En Saint Leonard pensó que era una tonta por no haber examinado antes el atestado de la detención de Mackie. En agosto de mil novecientos noventa y siete, Christopher Mackie y una tal Desiderata (se había negado a dar su apellido a la policía) fueron detenidos por «exhibicionismo indecente» en la escalinata de una iglesia de Bruntsfield.

Agosto era la época del festival de Edimburgo y a Clarke le chocó que no los hubiesen tomado por actores de teatro callejero.

El agente de la comisaría de Torphichen que los había detenido se llamaba Rod Harken y recordaba muy bien el incidente.

– A ella la multamos y la tuvimos unos días encerrada por negarse a darnos el nombre -dijo el hombre por teléfono.

– ¿Y su compañero?

– Creo que salió en libertad condicional.

– ¿Por qué?

– Porque el pobre estaba comatoso.

– No le entiendo.

– Pues se lo explico. Ella estaba montada encima de él sin bragas y con la falda subida intentando quitarle los pantalones. Tuvimos que despertarle para traerle a la comisaría -añadió Harken conteniendo la risa.

– ¿Les hicieron foto?

– ¿En la escalinata? -replicó Harken a punto de echarse a reír.

– No.
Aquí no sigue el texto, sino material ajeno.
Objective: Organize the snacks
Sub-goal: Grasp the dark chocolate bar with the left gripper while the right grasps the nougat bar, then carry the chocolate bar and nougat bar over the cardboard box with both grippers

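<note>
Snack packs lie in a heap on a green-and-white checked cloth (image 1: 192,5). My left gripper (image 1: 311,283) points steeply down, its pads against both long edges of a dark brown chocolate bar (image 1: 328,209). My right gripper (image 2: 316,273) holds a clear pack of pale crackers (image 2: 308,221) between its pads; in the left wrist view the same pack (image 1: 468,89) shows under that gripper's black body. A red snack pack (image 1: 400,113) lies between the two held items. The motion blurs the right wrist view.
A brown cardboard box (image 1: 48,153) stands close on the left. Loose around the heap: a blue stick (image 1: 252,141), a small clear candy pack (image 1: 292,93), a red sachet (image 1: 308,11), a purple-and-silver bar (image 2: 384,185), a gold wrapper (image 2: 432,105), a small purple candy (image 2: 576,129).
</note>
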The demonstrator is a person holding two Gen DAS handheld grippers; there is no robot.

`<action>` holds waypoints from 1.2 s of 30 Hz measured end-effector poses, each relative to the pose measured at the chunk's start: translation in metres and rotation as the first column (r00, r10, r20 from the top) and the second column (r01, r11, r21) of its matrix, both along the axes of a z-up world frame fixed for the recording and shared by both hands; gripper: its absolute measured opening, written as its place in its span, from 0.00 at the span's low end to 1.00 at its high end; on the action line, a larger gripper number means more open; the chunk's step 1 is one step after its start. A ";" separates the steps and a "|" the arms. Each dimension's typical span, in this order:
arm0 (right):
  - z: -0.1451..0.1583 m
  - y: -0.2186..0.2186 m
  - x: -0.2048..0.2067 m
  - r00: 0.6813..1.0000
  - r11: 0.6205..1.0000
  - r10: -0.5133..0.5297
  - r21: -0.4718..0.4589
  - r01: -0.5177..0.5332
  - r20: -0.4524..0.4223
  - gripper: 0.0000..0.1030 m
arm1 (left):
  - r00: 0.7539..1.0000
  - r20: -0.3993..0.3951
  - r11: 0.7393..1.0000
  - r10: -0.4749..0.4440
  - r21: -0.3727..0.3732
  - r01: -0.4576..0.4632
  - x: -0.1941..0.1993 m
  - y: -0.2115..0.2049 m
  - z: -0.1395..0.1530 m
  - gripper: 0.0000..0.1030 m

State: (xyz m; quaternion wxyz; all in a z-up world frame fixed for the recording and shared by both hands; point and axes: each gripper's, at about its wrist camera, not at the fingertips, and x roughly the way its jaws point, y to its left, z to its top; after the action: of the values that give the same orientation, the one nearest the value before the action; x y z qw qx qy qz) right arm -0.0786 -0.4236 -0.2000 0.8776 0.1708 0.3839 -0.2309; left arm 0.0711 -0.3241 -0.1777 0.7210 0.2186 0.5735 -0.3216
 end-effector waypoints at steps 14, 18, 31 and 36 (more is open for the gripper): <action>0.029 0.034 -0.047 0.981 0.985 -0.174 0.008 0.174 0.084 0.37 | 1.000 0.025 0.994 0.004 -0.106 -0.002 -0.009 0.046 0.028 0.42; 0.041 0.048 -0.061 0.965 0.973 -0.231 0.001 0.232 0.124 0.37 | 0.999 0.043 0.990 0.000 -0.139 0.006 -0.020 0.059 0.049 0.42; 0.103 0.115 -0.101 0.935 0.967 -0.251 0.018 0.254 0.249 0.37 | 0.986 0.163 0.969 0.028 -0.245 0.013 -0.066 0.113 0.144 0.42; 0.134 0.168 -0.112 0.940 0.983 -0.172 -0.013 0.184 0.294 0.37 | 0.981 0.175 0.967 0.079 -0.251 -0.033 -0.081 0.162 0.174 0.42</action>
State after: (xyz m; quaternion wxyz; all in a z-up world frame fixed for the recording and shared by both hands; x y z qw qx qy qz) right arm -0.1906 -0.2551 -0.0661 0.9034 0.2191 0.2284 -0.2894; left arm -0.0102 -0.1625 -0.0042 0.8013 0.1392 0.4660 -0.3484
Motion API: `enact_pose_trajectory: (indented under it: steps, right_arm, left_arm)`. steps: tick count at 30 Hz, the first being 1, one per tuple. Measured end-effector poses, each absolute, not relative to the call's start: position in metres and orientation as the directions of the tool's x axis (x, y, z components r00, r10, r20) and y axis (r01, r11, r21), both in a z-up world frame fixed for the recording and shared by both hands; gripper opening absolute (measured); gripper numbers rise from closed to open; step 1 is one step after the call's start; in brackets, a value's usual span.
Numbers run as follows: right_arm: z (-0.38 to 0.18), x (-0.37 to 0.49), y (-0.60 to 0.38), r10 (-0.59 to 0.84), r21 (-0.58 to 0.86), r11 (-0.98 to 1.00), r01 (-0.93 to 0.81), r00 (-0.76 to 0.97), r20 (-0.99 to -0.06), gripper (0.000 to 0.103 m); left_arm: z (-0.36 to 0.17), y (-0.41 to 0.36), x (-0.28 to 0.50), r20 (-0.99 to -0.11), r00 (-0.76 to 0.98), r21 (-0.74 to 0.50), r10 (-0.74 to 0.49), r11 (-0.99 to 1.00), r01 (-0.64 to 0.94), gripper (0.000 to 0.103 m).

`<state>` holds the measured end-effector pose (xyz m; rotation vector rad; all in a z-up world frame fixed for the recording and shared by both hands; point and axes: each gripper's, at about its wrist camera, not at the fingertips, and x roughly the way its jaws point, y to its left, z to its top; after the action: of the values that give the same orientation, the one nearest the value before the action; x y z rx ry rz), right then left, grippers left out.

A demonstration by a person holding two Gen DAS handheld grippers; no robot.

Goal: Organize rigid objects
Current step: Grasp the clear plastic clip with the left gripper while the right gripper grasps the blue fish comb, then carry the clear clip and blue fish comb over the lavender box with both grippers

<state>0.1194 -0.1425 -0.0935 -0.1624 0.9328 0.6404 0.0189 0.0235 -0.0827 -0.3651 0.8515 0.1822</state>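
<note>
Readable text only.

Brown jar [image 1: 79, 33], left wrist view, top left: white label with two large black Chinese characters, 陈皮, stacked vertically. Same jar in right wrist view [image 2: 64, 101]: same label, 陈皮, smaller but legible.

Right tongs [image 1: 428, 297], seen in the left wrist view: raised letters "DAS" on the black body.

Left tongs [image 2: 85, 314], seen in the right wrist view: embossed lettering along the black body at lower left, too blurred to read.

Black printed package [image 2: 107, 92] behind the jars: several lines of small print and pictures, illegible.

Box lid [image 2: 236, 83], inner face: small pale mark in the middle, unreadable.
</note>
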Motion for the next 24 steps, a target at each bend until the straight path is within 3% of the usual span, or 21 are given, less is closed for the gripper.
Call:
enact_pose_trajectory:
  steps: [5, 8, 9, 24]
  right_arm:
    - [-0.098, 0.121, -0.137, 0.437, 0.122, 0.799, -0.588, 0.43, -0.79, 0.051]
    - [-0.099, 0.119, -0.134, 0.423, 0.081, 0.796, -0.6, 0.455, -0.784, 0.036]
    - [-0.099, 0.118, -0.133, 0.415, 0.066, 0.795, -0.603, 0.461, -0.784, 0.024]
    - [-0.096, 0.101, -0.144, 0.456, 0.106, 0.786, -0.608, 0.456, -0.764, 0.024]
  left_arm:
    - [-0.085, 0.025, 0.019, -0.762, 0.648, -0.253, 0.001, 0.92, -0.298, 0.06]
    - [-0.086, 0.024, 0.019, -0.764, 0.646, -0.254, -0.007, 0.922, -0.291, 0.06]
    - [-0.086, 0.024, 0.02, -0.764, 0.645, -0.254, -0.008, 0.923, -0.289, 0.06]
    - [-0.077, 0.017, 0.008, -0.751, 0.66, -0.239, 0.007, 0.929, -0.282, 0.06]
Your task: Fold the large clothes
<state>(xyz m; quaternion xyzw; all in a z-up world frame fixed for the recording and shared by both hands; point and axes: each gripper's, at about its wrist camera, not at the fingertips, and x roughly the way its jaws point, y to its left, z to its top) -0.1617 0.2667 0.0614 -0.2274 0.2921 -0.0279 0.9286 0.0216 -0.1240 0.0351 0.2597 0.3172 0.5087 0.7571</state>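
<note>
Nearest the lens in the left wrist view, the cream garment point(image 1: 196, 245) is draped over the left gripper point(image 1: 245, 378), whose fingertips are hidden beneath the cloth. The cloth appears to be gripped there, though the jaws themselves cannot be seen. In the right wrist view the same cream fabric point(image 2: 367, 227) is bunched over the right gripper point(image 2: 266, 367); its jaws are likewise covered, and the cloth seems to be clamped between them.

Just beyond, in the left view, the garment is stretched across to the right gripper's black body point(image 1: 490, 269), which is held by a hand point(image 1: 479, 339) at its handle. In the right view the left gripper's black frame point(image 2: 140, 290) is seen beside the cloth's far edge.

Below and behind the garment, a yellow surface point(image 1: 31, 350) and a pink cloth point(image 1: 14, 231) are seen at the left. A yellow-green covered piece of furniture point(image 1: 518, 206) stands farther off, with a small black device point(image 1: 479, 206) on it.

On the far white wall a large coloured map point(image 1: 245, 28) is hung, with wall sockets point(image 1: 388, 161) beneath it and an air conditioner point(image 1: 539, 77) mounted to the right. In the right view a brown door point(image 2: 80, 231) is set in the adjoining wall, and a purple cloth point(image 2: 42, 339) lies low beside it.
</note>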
En la escalinata no -replicó Clarke en tono circunspecto-En Torphichen.

– Ah, sí, les hicimos fotos.

– ¿Las conservan?

– Pues, no sé.

– Bien, compruébelo -dijo Clarke-. Por favor -añadió.

– Bueno, sí -dijo Harken a regañadientes.

– Gracias.

Colgó. Una hora después le enviaron las fotos con un coche patrulla. Las de Mackie eran mejores que las del albergue. Miró sus ojos desenfocados. Tenía el cabello mucho más oscuro y peinado hacia atrás; su rostro era más bronceado o curtido de vivir al aire libre y llevaba barba de un par de días, pero no tenía peor aspecto que muchos turistas de mochila. Advirtió en él una mirada extraña como si por más que durmiese nunca fuera a olvidar lo que había visto. Clarke no pudo contener una sonrisa al ver las fotos de Dezzi: sonreía como si estuviera en el mejor de los mundos, ajena a todo.

Harken había anotado en el sobre: «Otra cosa. Interrogamos a Mackie a propósito del incidente y nos dijo que él no era ya ningún "bruto sexual" pero por un error en la transcripción le tuvimos encerrado unas horas para comprobar si era delincuente sexual. No tenía antecedentes».

Sonó de nuevo el teléfono y le dijeron del mostrador de entrada que tenía visita.

Era un hombre bajo, gordo y rubicundo. Vestía un traje príncipe de Gales a cuadros con chaleco y se enjugaba la frente con un pañuelo del tamaño de un mantel. Tenía una calva reluciente pero con bastante pelo a los lados, que se peinaba sobre las orejas. Dijo llamarse Gerald Sithing.

– He leído esta mañana en el periódico lo de Chris Mackie y me he llevado un disgusto -dijo con voz trémula clavando en ella sus ojillos.